Last Sunday a group of off-duty members of the Canadian Forces confronted a First Nation protest in Halifax at a statue of Edward Cornwallis, the British general who founded Halifax in 1749 during Britain’s then ongoing conflict with France. The Mi’kmaq First Nation regarded the new settlement as an invasion of their territory and resisted. In response, Cornwallis put a bounty on Mi’kmaq scalps.
The group of young white men who contronted the protest were dressed in identical, black shirts and were members of The Proud Boys, a right-wing, activist group started last year in the U.S., and now in Canada. They describes themselves as “a fraternal organization of Western Chauvinists who will no longer apologize for creating the modern world.”
High-ranking Canadian Forces officers quickly condemned the action and apologized to the First Nation community.
That’s the sort of thing that does not bode well for the future of the Truth and Reconciliation process.
The Saugeen Ojibway have steadfastly followed a peaceful path in asserting their Aboriginal rights with considerable success.
I found the conciliatory spirit Saugeen Ojibway leaders expressed at the dedication of a planned “reconciliation garden” at Kelso Beach Park in Owen Sound encouraging and hopeful. That was despite the truth of history, that the Nawash people were displaced from their home to make way for the expansion of the newly-founded city of Owen Sound in 1857.
“I want to start out by not chastising anyone,” said Chppewas of Nawash Chief Greg Nadjiwon.
“I feel that a celebration of Confederation is warranted,” he said, as quoted in a Sun Times article this week. “I wish these celebrations all the best.
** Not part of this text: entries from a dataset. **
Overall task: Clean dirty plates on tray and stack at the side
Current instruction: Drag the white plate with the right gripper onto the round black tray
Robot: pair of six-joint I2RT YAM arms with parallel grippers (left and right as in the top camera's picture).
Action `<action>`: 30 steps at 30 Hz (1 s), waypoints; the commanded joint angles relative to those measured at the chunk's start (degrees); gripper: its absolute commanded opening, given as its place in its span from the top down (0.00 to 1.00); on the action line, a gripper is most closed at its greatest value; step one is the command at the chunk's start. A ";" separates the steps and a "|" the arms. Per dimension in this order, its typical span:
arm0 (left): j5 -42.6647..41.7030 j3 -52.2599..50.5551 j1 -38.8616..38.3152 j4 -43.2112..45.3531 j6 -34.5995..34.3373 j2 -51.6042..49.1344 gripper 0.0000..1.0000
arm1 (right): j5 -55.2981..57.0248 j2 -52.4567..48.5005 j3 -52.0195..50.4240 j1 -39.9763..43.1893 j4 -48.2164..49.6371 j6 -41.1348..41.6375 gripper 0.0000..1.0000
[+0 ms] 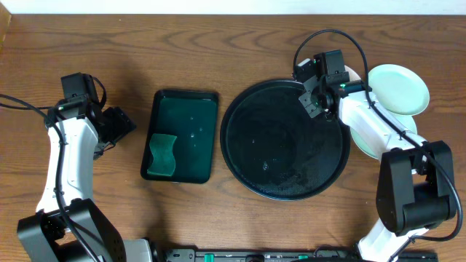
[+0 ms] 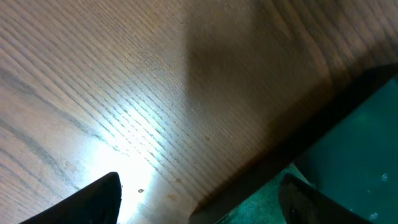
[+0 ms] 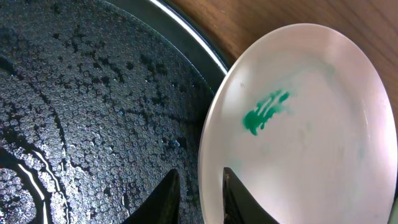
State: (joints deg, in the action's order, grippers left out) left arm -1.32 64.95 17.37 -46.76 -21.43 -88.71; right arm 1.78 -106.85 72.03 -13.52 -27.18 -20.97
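The large round black tray [image 1: 247, 145] lies right of centre, wet and beaded with droplets [image 3: 93, 93]. A white plate [image 3: 298, 124] with a green smear sits at the tray's upper right rim, mostly hidden under the arm in the overhead view [image 1: 352, 73]. My right gripper [image 3: 200, 179] straddles this plate's rim, one finger on its inner face and the other outside with a thin dark gap showing. A mint-green plate [image 1: 399, 89] rests on the table right of the tray, with another pale plate's edge [image 1: 408, 125] showing beneath it. My left gripper [image 1: 124, 124] hangs open and holds nothing [image 2: 199, 205].
A smaller rectangular dark tray [image 1: 191, 116] with a green sponge [image 1: 164, 154] stands left of the round tray. Its rim [image 2: 292, 155] runs just under my left gripper's right finger. Bare wooden table surrounds both trays.
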 commanded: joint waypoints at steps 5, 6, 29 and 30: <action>0.35 1.03 0.26 -0.35 -0.31 0.63 0.19 | 0.04 -1.97 0.24 -0.22 0.11 0.39 0.88; 0.35 1.03 0.24 -0.35 -0.31 0.63 0.19 | 0.07 -1.97 0.24 -0.33 0.15 0.39 0.89; 0.35 1.03 0.24 -0.33 -0.28 0.63 0.19 | -6.78 -1.97 0.24 -12.68 -0.46 15.72 0.99; 0.37 1.03 0.24 -0.35 -0.28 0.63 0.19 | -6.78 -1.97 0.24 -13.68 -0.46 17.27 0.99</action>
State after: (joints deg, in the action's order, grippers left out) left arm -1.30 64.95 17.37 -46.76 -21.43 -88.71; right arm -3.42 -108.38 72.03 -24.38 -27.49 -10.46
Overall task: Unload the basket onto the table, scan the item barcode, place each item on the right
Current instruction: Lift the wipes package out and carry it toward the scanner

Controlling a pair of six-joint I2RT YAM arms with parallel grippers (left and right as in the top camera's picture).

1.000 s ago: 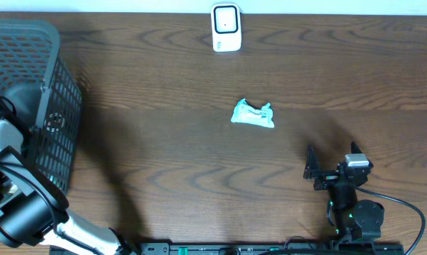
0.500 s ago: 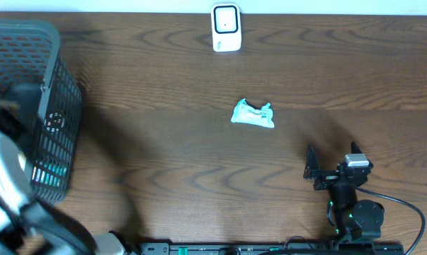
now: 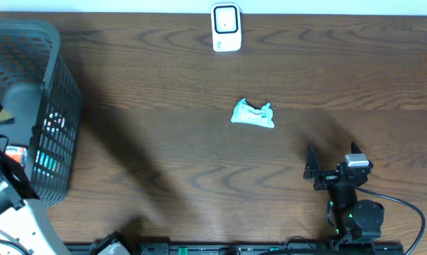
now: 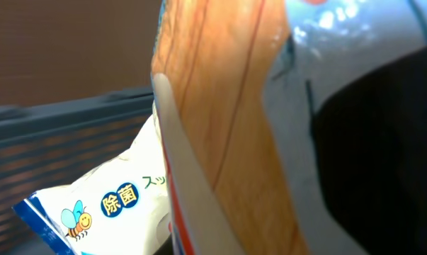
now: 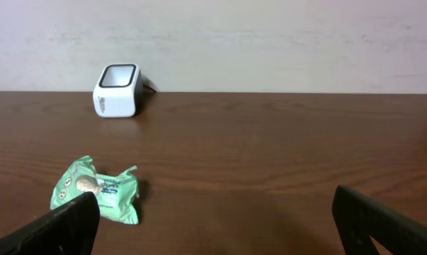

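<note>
Dark brown wood-grain table (image 3: 171, 177) is filling nearly the whole overhead view, matte, with soft shadows lying across its left half. A pale plain wall (image 5: 270, 42) is running along the table's far edge. A grey plastic mesh basket (image 3: 57, 127) is sitting at the far left of the table, its slatted side facing the middle. The left arm (image 3: 15, 219) is reaching in from the bottom-left corner, blurred, its end sitting at the basket. The left gripper (image 3: 4, 138) is clamping fully closed on an orange packet (image 4: 227, 127), glossy with a red line. The packet is filling the left wrist view, right up against a dark finger, with the basket wall behind it. A white packet with blue print and a bee logo (image 4: 114, 205) is showing beside and beneath it.

The right arm (image 3: 355, 212) is sitting near the front edge on the right, a black cable (image 3: 404, 212) looping off its base. The right gripper (image 3: 311, 166) is standing released, jaws spread wide and holding nothing, pointing across the table. A black rail (image 3: 234, 249) is running along the front edge. The white scanner (image 3: 226, 28) is standing upright at the far edge, centre. A crumpled green packet (image 3: 253, 114) is lying flat mid-table, well apart from the scanner, the basket and both grippers.
</note>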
It’s just that wer have a totally different perspective on the history and we will not, as the elder (Saugeen First Nation elder Shirley John) said, be silent.”
Everyone involved in this crucial moment of Reconciliation in Canada should be similarly conciliatory in attitude, and willing to listen and learn with an open heart and mind.
It can work. It must work. And Canada will be the better for it.